Robin Williams' daughter Zelda is picking up where he left off. Six months after her father's suicide in August 2014, the 25-year-old actress is carrying on his legacy and presenting a "Noble Award" in honor of his humanitarian work with the Challenged Athletes Foundation.
In advance of the ceremony, Zelda appeared on the Today show on Thursday, Feb. 26, chatting with Kate Snow about life without her famous and very beloved dad.
"I think a lot of people feel his absence. But for me, especially, it's going to take a lot of work to allow myself to have the sort of fun, happy life that I had," she admitted. "But that's important. Anybody who has ever lost anyone works very hard to continue that memory in a positive way."
One of the ways in which she's chosen to honor his memory is with a tattoo of a hummingbird on her hand. "Hummingbirds are fun and flighty and strange," she explained to Snow of the ink. "It's hard to keep them in one place, and dad was a bit like that. Keeping a conversation in one moment was impossible with him. It was a bit like trying to put a bag around a storm and hoping it didn't blow away," she continued, laughing.
Prior to his death at age 63, the actor had a long, varied career, with acclaimed roles in dramatic films like Dead Poets Society, Awakenings, and Good Will Hunting, for which he earned an Oscar nomination. He was best known, however, for making people laugh with movies including Mrs. Doubtfire and Night at the Museum — which made his suicide in August all the more tragic.
Of the shock that followed his passing, Zelda told Snow, "It's not to say that people didn't know dad. They knew a dad that he was proud of them knowing. Because he was an incredibly kind and incredibly caring man. And he was also very private and very calm and very subdued, and so the side of him that people know and love and that is attached to their childhood is the characters that he had so much fun being. And that's what's important. And I do think that's what a lot of people will hold on to. That's not going anywhere."
She added, too, that she doesn't like to dwell on his death and chooses instead to focus on his life. "There's no point questioning it and no point blaming anyone else for it, and there's no point blaming yourself or the world or whatever the case may be," she explained, "because it happened, so you have to continue to…live and manage."
That said, she does want to draw attention to — and hopefully eliminate — the stigma of mental health. "I think one of the things that is changing, that is wonderful, is that people are finally starting to approach talking about illnesses that people can't really see," she said. "Nothing happens immediately, but I think we're on our way."

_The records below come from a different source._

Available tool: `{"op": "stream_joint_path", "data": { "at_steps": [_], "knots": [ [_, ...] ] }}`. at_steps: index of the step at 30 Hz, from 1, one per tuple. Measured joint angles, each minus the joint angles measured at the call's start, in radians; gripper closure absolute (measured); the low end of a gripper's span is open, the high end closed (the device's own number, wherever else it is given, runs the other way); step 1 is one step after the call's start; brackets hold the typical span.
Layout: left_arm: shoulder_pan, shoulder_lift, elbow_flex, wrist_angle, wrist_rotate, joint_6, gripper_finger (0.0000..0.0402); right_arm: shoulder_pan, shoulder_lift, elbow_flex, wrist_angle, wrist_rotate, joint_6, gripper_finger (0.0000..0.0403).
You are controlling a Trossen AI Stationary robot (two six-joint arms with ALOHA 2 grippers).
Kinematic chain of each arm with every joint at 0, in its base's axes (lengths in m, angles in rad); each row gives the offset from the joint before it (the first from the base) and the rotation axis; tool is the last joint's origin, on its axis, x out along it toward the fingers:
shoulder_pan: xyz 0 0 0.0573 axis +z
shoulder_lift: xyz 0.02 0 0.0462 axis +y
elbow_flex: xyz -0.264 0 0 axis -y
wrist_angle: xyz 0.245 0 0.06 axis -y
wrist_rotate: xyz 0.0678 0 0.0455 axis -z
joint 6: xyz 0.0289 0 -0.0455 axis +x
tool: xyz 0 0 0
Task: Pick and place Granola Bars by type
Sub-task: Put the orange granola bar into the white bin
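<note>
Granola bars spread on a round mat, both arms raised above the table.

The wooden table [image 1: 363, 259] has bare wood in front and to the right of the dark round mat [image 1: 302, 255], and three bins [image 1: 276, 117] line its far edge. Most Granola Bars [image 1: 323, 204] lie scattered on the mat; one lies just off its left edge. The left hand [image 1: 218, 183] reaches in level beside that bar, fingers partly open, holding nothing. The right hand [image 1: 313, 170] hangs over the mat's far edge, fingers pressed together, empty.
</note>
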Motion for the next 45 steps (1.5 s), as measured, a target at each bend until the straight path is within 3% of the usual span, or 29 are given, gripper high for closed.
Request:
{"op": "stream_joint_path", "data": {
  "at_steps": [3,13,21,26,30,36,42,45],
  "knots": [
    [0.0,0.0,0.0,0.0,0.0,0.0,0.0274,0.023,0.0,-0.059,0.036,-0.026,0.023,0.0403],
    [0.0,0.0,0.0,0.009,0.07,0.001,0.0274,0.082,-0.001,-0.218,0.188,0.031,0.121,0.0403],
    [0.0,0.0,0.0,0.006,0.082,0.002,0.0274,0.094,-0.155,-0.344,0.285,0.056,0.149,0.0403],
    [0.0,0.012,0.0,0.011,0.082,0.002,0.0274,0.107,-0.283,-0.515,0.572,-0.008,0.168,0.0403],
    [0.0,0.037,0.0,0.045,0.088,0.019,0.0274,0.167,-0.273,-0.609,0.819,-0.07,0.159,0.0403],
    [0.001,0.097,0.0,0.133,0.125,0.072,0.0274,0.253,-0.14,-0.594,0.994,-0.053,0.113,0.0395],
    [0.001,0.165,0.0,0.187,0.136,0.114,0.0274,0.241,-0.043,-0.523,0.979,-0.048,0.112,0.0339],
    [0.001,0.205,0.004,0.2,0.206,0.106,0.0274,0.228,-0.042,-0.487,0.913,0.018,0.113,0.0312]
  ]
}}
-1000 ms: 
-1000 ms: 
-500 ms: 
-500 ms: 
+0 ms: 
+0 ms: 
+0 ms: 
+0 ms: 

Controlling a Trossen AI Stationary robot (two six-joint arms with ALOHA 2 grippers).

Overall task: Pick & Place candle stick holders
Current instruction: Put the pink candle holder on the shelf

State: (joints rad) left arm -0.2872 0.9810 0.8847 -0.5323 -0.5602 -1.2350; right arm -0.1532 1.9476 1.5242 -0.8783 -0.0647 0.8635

That's the part of his legacy that means the most, she added. "I think it was important for him for people to talk about important things. It meant a lot to him," she told Snow. "He didn't like people feeling like the things that were hard for them, they should go through alone. And I think that's the big legacy for him, and for me and for my brothers — that he somehow had an enormous number of people in this world who felt that he made them feel a little less alone."
Asked what she hopes people remember of her father, she said, "People should remember what they want to remember about him. Who am I to guide what their childhood memories are of watching his movies? That's their memories…I have mine, and they are mine, and I love that. They are private and lovely and perhaps very different, but who knows?" The important thing, she noted, is just that they remember him at all. "The world keeps spinning," she said, "but that doesn't mean he was never on it."